Sunday, January 25, 2009

LIFTING.

I bought the book "New Rules of Lifting for Women" in the summer and I started the program on 08-08-08, the opening day of the Olympics. For a while, I did really well. Prior to doing the program, I'd been a rather casual lifter, doing only a bit of arms and abs work after my treadmill runs. And I'd never done any leg work, thinking that my running was strengthening my legs.

Sso, I tried to do the program 2 times per week at first. (The authors say that less than 2x per week is not enough, and more than 3x per week is too much) When I attempted to do 3x per week, I found that I just couldn't do it - it's a very dynamic and demanding program. So I dropped back to 2x per week. At one point, can't remember exactly when, but in the fall, I was feeling really strong and toned. Then I can't remember why, but here or there I would miss a workout, or I'd skip just the last couple of exercises in a workout due to a time crunch. I made running my number one priority and said to myself that the lifting was number two or lower. So when I got injured in December (weird wrist injury), I took a bunch of time, 2 weeks or more, off of lifting. And since getting back into it in the past few weeks, I've only managed to do one workout per week. Well, the authors of the book say that that's just not enough. And I agree...my body feels less strong, and definitely more soft with the lack of commitment to twice weekl workouts.

Sooooo. As of this week, I am making myself a PROMISE:

I will workout on NRL4W every THREE days: I will do a workout followed by two days of resting from now on!

I am going to go out and buy the extra equipment that I need to do these workouts at home, so that I can still do the program when I don't have the time to do it in the gym (I find that skating, skiing and having a kid can really get in the way of being able to spend all the time I need in a gym!).

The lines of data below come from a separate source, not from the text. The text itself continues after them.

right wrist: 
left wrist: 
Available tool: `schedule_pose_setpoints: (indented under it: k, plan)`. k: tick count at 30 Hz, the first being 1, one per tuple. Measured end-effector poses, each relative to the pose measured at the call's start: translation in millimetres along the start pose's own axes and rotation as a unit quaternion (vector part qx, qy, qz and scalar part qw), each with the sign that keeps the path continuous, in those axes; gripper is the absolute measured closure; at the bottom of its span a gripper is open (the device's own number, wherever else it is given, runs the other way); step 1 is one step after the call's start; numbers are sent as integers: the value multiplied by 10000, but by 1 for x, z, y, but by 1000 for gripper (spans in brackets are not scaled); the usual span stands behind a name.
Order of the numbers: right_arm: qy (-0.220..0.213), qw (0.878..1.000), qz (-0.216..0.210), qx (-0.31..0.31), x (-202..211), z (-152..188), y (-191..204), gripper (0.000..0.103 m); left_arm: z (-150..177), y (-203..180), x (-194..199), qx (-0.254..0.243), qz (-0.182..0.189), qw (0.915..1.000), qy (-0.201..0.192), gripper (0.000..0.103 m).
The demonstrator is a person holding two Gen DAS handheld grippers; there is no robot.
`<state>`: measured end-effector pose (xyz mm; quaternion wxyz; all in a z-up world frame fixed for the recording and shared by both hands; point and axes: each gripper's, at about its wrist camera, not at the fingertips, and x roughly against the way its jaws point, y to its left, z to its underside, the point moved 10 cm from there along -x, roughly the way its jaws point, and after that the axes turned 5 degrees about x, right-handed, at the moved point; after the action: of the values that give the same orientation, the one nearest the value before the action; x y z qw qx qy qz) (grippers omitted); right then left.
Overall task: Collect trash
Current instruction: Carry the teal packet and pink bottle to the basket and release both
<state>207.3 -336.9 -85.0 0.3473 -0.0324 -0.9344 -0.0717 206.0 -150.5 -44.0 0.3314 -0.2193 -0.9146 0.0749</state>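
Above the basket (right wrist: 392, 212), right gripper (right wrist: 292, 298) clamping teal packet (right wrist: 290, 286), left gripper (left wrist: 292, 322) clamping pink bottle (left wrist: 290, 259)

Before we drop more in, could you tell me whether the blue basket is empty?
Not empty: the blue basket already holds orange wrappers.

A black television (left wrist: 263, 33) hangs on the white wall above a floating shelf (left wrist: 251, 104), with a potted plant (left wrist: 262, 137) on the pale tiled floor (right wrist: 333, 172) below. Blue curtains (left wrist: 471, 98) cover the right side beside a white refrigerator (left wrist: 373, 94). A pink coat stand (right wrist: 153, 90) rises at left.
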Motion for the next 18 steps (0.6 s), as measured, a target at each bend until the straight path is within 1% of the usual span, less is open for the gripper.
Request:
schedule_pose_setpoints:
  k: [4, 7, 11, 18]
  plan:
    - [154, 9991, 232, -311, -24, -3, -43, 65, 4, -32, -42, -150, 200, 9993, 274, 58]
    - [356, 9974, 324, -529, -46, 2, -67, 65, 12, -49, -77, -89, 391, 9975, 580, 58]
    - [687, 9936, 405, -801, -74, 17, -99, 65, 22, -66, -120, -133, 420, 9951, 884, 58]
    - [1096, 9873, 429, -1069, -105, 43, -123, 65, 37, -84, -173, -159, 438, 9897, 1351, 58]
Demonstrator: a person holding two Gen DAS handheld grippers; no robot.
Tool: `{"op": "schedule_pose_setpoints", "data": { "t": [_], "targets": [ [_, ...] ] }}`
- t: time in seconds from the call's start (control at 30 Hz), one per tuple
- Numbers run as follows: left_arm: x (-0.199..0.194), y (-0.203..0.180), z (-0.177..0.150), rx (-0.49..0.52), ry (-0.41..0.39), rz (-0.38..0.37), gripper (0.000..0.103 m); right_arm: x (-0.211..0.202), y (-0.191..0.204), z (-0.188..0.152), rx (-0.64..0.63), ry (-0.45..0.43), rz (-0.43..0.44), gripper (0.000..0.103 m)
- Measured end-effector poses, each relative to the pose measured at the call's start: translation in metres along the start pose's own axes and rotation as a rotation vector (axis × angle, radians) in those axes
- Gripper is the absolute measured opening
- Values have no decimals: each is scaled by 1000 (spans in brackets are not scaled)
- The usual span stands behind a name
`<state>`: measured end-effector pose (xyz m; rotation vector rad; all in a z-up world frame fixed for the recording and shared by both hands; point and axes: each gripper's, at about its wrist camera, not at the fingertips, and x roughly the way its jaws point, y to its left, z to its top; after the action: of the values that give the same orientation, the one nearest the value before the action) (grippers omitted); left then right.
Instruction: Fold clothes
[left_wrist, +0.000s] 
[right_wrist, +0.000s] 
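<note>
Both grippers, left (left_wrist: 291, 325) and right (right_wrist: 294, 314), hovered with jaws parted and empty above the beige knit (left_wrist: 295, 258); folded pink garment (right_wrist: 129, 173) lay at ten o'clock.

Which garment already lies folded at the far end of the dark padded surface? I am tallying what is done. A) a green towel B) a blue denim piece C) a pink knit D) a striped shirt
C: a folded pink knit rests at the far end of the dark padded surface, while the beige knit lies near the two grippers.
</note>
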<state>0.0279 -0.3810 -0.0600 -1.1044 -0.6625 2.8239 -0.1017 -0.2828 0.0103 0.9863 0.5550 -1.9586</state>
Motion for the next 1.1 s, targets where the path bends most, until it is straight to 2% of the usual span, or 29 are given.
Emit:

The equipment that I need at home that I am currently missing is: 4 dumbells: 2X 20# and 2X25#, and a few risers for my step. I'm not sure if I'll buy the dumbells with plates, so that I can just adjust the plates (this would be cheaper), or if I'll buy the ready to go dumbells. Either way this is gonna cost at least a hundred bucks, but I'm willing to pay.

I know that in the last month or two, I have totally and fully fallen in love with running. There is almost nothing that will make me miss a run these days. But, it has taken about 8-9 months of running 4-6 times per week to start to feel so strongly about it. If I just give the lifting a similar commitment, I'm sure I will fall head over heels for it too.


What are you committing to?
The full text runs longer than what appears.